## [PROBLEM DETAILS]
Could you return the full listing below exactly as it appears?
- Opening Delimiter -
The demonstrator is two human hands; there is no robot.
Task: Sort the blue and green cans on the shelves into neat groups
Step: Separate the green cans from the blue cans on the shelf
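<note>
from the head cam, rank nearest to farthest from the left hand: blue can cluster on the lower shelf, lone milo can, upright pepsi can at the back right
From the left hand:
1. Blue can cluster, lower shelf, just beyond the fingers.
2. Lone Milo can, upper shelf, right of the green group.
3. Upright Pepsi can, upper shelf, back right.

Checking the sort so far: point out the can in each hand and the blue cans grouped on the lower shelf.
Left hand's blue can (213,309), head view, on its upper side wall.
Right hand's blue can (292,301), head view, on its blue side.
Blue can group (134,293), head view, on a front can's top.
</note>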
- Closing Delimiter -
## [EXERCISE OUTPUT]
The demonstrator is two human hands; there is no robot.
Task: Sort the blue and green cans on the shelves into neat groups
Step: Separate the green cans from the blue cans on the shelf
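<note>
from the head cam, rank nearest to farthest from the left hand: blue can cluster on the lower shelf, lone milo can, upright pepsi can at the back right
From the left hand:
1. Blue can cluster, lower shelf, just beyond the fingers.
2. Lone Milo can, upper shelf, right of the green group.
3. Upright Pepsi can, upper shelf, back right.

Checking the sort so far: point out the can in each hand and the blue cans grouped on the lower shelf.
Left hand's blue can (213,309), head view, on its upper side wall.
Right hand's blue can (292,301), head view, on its blue side.
Blue can group (134,293), head view, on a front can's top.
</note>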

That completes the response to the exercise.